The owner, a jazz musician, wanted an open and welcoming home, characterized by a living area halfway between a concert hall and a lounge.
The architects revolutionized the interiors to amplify the permeability and versatility of the environments, freeing the project from the classic stereotypes of “living”. The narrow, labyrinthine corridor, which characterized the initial distribution, has become a comfortable space thanks to the opening of the back wall, which visually connects those who enter with the main area of the living room-study, characterized by a floor to ceiling slatted oak boiserie:
“In the living room, the oak wood spine curves to keep the access enfilade and the kitchen in symmetrical connection. The dense slatted structure of the exoskeleton improves the acoustics of the spaces, making the system a sort of passive musical instrument that transmigrates sounds into space,” say Margine’s founders, Giulio Ciccarese and Valentina Pontieri.
With its unconventional pentagonal conformation designed to host jam sessions and impromptu musicals, the room’s minimalism is enhanced by the boiserie, which, like the case of a mysterious musical instrument, organizes the paths and hides the secondary and service spaces, such as the closet, the access to the bathroom, the passage to the kitchen, and the semicircular wardrobe that organically redesigns the main junction of the house. At the same time, the slat system refines the acoustics of the space and amplifes the diffusion of natural light.

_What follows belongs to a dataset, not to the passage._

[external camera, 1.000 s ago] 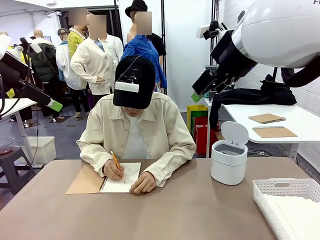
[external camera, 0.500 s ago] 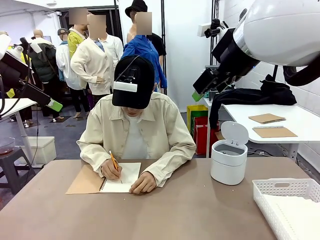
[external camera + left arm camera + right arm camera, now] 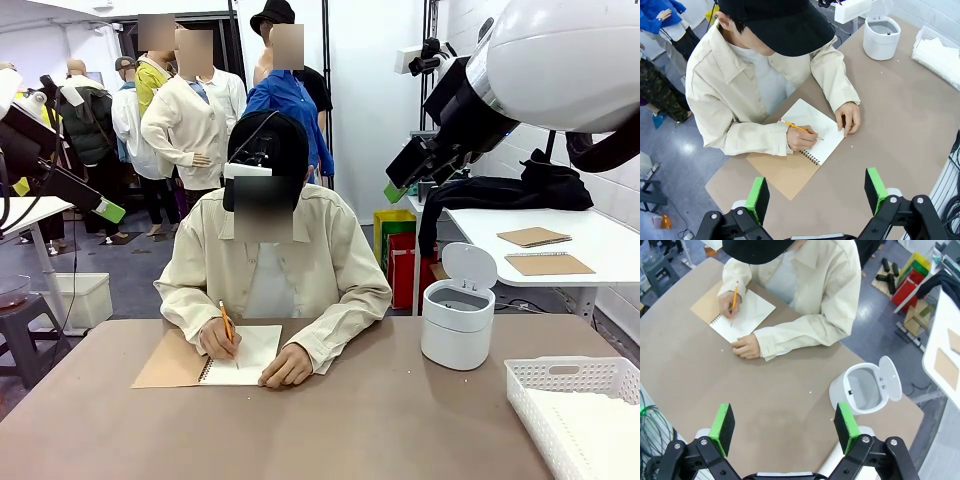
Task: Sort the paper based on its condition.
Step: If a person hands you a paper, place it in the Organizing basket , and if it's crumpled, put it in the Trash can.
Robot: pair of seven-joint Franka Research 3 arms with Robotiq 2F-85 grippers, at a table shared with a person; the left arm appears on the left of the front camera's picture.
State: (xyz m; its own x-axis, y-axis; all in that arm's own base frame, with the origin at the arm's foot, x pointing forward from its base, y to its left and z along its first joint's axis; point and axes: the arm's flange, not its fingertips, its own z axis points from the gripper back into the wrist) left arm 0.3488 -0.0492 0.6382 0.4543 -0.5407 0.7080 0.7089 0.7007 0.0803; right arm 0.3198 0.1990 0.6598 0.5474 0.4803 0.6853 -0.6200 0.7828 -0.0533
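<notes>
Waiting stage, I judge; person's hand (image 3: 221, 338) pencilling in notebook (image 3: 250, 350); my left gripper (image 3: 816, 190) and right gripper (image 3: 784, 421) hover, fingers spread wide, holding nothing; next needs loose paper offered, then grasp.

The front camera sits low on the robot's side of the table (image 3: 380, 420), facing the person (image 3: 270, 270) across it. Each wrist camera hangs high and looks steeply down past its own pincer. Beyond the left pincer (image 3: 817, 192) lies the notebook (image 3: 815, 117); beyond the right pincer (image 3: 784, 426), the bin (image 3: 862, 387). All three views share the person, notebook and bin.
</notes>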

A few, well-studied formal elements create a pure environment with clean lines, warmed by the Italian herringbone light oak flooring and embellished by the Carrara marble surfaces with which the floors, window sills, and bathrooms are clad.

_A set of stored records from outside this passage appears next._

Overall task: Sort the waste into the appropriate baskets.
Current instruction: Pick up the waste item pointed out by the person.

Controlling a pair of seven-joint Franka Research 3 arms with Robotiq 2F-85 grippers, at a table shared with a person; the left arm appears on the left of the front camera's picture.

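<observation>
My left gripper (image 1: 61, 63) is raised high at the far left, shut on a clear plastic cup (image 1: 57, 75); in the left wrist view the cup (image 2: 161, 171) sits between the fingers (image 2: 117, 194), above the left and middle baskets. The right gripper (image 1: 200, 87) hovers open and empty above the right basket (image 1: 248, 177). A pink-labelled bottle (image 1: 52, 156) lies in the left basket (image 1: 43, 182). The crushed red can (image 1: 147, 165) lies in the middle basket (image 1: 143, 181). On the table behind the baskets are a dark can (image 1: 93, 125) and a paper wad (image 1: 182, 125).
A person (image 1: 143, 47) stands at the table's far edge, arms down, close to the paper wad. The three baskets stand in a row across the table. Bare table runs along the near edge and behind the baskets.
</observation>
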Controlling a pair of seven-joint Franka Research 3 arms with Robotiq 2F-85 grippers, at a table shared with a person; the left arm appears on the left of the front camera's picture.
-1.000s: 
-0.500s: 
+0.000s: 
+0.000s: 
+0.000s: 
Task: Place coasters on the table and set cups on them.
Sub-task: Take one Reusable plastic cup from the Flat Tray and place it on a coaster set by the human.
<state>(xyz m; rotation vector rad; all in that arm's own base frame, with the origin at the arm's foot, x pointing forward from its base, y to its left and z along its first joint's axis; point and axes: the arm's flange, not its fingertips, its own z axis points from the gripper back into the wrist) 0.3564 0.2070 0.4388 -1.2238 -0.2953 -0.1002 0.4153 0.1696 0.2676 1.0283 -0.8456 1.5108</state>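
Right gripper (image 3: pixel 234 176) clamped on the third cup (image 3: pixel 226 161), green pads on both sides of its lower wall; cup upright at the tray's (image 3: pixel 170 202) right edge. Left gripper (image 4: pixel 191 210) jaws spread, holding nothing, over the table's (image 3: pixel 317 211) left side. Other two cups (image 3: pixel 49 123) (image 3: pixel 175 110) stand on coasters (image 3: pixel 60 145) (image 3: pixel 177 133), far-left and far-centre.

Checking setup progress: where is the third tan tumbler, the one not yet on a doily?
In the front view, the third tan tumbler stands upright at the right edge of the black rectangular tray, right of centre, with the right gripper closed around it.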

Sophisticated furnishings, which evoke a typical 1960s lifestyle, mostly purchased in flea and antique markets, are mixed with more refined pieces, such as the Omaggio a Morandi sculptures by Salvatori, the 3T chair by Mangiarotti, Venini’s vintage Triedri chandeliers, and Pepe Fornas lamps for Aromas del Campo.
Margine composes its own architectural melody, incarnating an eclectic and extremely versatile home, where elegance insinuates itself in the intelligent combination of materials, textures, and furnishings that appear entirely simple but utterly refined.